The Big Friendly Giant

Par François Reumont pour l’AFC

La Lettre AFC n°296

Garrett Brown était l’invité d’honneur du Festival "Toute la mémoire du monde 2019" à la Cinémathèque française, le 15 mars. L’inventeur du Steadicam® s’est prêté à une conférence marquée par l’émotion, l’humour et la générosité dans une salle Henri Langlois pleine à craquer de cinéphiles et d’opérateurs Steadicam.

Du haut de ses deux bon mètres, son regard perçant et ses cheveux blancs font parfois penser à James Cameron en plus gaillard (dont il aime souvent citer les utilisations de son Steadicam). Avec une bonne surdose d’humour en réserve quand il mime les surprises et autres moments-clés de sa carrière.

De la genèse de l’invention (avec notamment une publicité automobile pour Subaru filmée en 1970 avec un caméra suspendue au bout d’une perche de 10 mètres sous un hélicoptère, projetée sous les yeux ébahis des spectateurs) aux premiers pas en filmant ses proches, Garrett Brown insiste sur cette passion pour le mouvement de caméra qui représente pour lui le cinéma.

Garrett Brown et Régis Prosper

On retiendra de ces deux heures historiques passées avec l’un des dignes descendants de Louis Lumière ou du professeur Chrétien (comme l’a introduit Laurent Mannoni) une personnalité et un charisme hors du commun. Quelques conseils aux opérateurs Steadicam débutants ou confirmés (première règle : souriez, ne tirez pas la langue avec application, bref, ayez toujours l’air cool et détendu - ne montrez jamais que vous souffrez, les réalisateurs détestent ça...), et une série de moments de l’histoire du 7e art, comme ce télex de Stanley Kubrick (alors en préparation de The Shining) qui lui annonce son vif intérêt pour la machine et lui demande aussitôt la hauteur minimale de l’axe optique quand on l’utilise.

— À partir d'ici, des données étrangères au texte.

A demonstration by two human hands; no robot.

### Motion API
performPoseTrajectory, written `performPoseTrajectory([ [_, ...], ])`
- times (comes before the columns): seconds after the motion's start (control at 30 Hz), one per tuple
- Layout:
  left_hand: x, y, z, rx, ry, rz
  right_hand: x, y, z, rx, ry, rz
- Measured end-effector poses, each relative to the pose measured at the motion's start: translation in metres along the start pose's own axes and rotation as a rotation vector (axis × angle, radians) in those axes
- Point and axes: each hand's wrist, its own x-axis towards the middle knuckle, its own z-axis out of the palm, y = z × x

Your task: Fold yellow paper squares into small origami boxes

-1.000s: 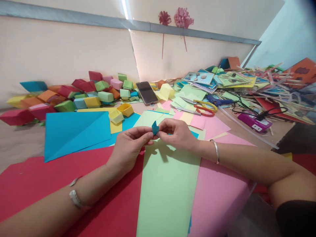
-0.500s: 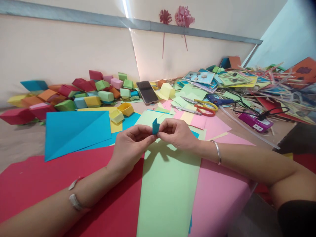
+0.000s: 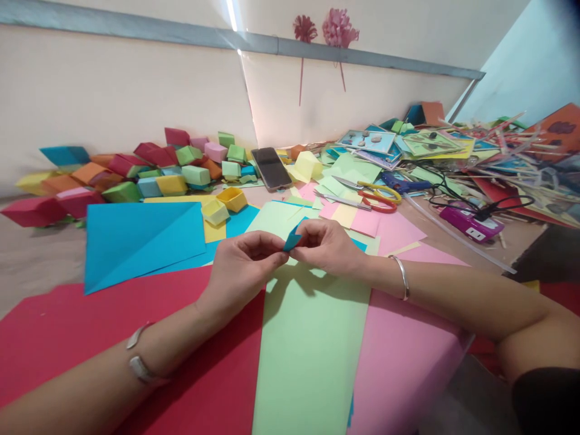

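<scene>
A small folded blue paper piece is pinched between both hands, tilted toward the right. My left hand grips its left side with thumb and fingertips. My right hand closes on its right side, hiding part of it. Both hands are just above a long light green sheet. Beside that sheet lie a red sheet on the left and a pink sheet on the right. Large blue paper rests left of my left hand.
Folded paper boxes are heaped at the back left, near a phone. Scissors, a blue glue gun and a purple power socket lie at right. Sticks and cards pile behind them.
The small blue piece, upright before, now leans to the right between the fingertips. My fingers have shifted slightly around it.
</scene>
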Motion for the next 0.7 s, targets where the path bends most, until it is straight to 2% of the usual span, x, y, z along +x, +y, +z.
performPoseTrajectory([
  [0.13, -0.001, 0.001, 0.000, -0.020, -0.021, -0.057, 0.001, -0.003, 0.000, 0.076, -0.005, 0.096],
  [0.4, -0.001, 0.004, 0.000, -0.137, -0.122, -0.040, 0.000, -0.009, 0.001, 0.043, 0.026, 0.168],
  [0.7, -0.005, 0.004, 0.004, -0.311, -0.093, -0.051, -0.001, -0.011, 0.003, 0.250, -0.016, 0.200],
])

Ce formidable passeur de technique a été ovationné par la salle entière et par la bonne vingtaine d’opérateurs Steadicam venus honorer l’homme qui a changé leur vie (et pas mal de films également). A l’image de ce simple plan improvisé en 1983 de quelques minutes tourné innocemment avec sa femme (qu’il avoue cadrer parfois un peu bas au niveau des fesses) sur les marches qui mènent au musée de Philadelphie.

Une des toutes premières bandes VHS tournées avec le premier modèle de l’appareil atterrit dans les mains de John Avildsen, réalisateur de Rocky, en plein tournage du film. Ce dernier voit soudain arriver le plan-séquence clé-en-main qui lui manque pour immortaliser l’entraînement de Stallone.
Ni une ni deux, Garrett Brown débarque sur le tournage et capture l’un des moments de cinéma qui marquera plusieurs générations.

C’est d’ailleurs sur une série de plans tournés par Garrett Brown sur ces fameuses marches, il y a quelques mois, que s’achève sa présentation. On y voit une nuée de personnes de tous âges, communiant en une sorte de pèlerinage filmique sur le lieu, pour s’immortaliser en grimpant les marches en petite foulée et en levant les bras. « C’est marrant », explique le natif de Philadelphie (qui y réside toujours), « quand je me balade en ville je vais voir ces marches et je suis à chaque fois stupéfait par le nombre de gens qui viennent imiter Rocky. »

« Ça me fait chaud au cœur naturellement... Je vais alors prendre un café avec le conservateur du musée, qui est un voisin. Et ce dernier me dit en souriant : "Il y a juste un truc que ta machine n’avait pas prévu, Garrett... Si seulement tous ces gens pouvaient ensuite entrer dans mon musée, ça, ce serait vraiment cool !" »

Un immense merci à Jacques Delacoux, sponsor de cette soirée avec Transvideo, et un grand bravo à Régis Prosper, de Cartoni France et Planning Caméra, qui a traduit avec décontraction et sourire (comme un vrai opérateur Steadicam) les propos de Garrett. Un événement qui sera à redécouvrir très bientôt en ligne sur le site de la Cinémathèque française.